Book Read Free

Honour is All

Page 30

by Marianne Whiting


  I had surprised the attackers. One was distracted and Kveldulf ran him through with Bearkiller. But others came to take his place. I tried to reach Kveldulf but there were too many enemies separating us. More and more came. Soon we were each alone, surrounded by Saxon warriors. I felt a sword slice into my thigh from behind, another reached through my defence and pierced my side. Kveldulf was on his knees still letting Bearkiller sing her deadly song. Two warriors ran him through from opposite sides. They grinned at each other over his broken body. My wounded leg gave way. A horn sounded short bursts. The battle was at an end. I stumbled to the ground and the noise retreated into darkness.

  I came to and heard the pitiful and sad mixture of sounds that make the music of a battlefield after the armies have left and only the dead and the wounded remain. In this remote place the only human scavengers were warriors who helped themselves to helmets, swords and mailshirts, the spoils of victory. Ravens and other carrion darkened the sky with their numbers and swooped down to dig their hard beaks into the flesh of the vanquished. Soon it would be dark and the four-footed beasts would arrive and use their sharp teeth to feed on the fallen heroes.

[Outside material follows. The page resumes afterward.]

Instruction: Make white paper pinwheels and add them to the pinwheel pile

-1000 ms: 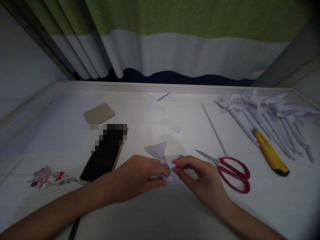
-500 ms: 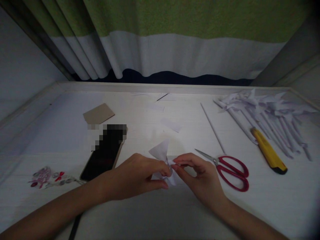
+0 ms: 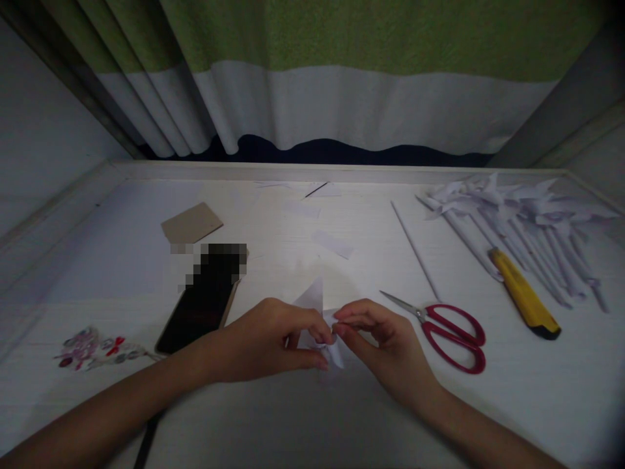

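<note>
A folded piece of white paper (image 3: 312, 296), with pointed flaps like a pinwheel head, is between my hands above the table. My left hand (image 3: 273, 339) grips it from the left, thumb and forefinger closed on its middle. From the right, the fingertips of my right hand (image 3: 385, 339) pinch at the paper's centre; the exact spot is partly hidden by the fingers. Right of that hand lie scissors (image 3: 456, 345) with red handles. A thin white paper stick (image 3: 415, 251) rests behind them.
Several white paper pinwheels on sticks (image 3: 527, 221) lie at the back right, beside a yellow utility knife (image 3: 525, 293). At left are a phone (image 3: 200, 312) with a beaded charm (image 3: 92, 348) and a brown card (image 3: 193, 223). Paper scraps (image 3: 334, 244) lie towards the back.
The paper has turned a little between my hands, and its upper flap now points up more narrowly. My right fingertips have shifted slightly left towards its centre.
</note>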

  I chased off a crow and crawled over to Kveldulf. His blood had painted his body and the ground underneath him. Bearkiller was gone as was his helmet. His mailshirt had been pulled from his body and through the torn shirt his bare skin showed, bruised and scratched. My helmet too had gone but I could see Dragonclaw under some trampled brushwood. I leaned against the rock and looked around. A seaxe lay discarded in the heather. I put it in Kveldulf’s hand and closed his fingers around it. Bearkiller would have been better but it was a weapon. I reached out and pulled Dragonclaw to me. Then I settled down to wait for death.

  The victors had, as custom dictated, left some people behind to light funeral pyres for their own dead. There was little fuel for such fires and smoke billowed thick and black across the moor. Soldiers and camp-followers walked the field collecting their fallen, helping their wounded and ignoring their enemies. Some of the defeated were making their way to safety, walking, crawling, supporting each other. The bodies of those who had fallen to Jarl Arnkel and Kveldulf must have been collected. I could see only Norse and Cumbrian warriors. Orm lay still clutching the wolf-banner and around him I recognised, or thought I recognised, the mangled bodies of what had been Ragnar’s old comrades-in-arms.

  When footsteps approached I thought it was yet more of the victorious warriors returning to make sure they left none of their own behind.

  But this one stopped and snorted. I looked up. Haeric, bloodied and leaning on a spear loomed over me.

  ‘So you’re alive, cousin,’ he said. ‘So am I. My father is dead. I woke up next to his body. They took his head. The cursed vipers, the treacherous trolls, they took his head. Now I shall have yours. I told you I would and that of your sons. I’ll take what I can now and one day I’ll catch up with that other little shit-head.’

  He raised his axe to cut Kveldulf’s head from his body.

  ‘Oh, no you don’t!’ Anger, fear and grief gave power to my voice. It unsettled him and he held off just long enough for me to realise that yes I could do this. I let go of my son and rolled to one side. Haeric smiled when he saw I was injured.

  ‘Both of you,’ he snarled, ‘this is a happy day for me.’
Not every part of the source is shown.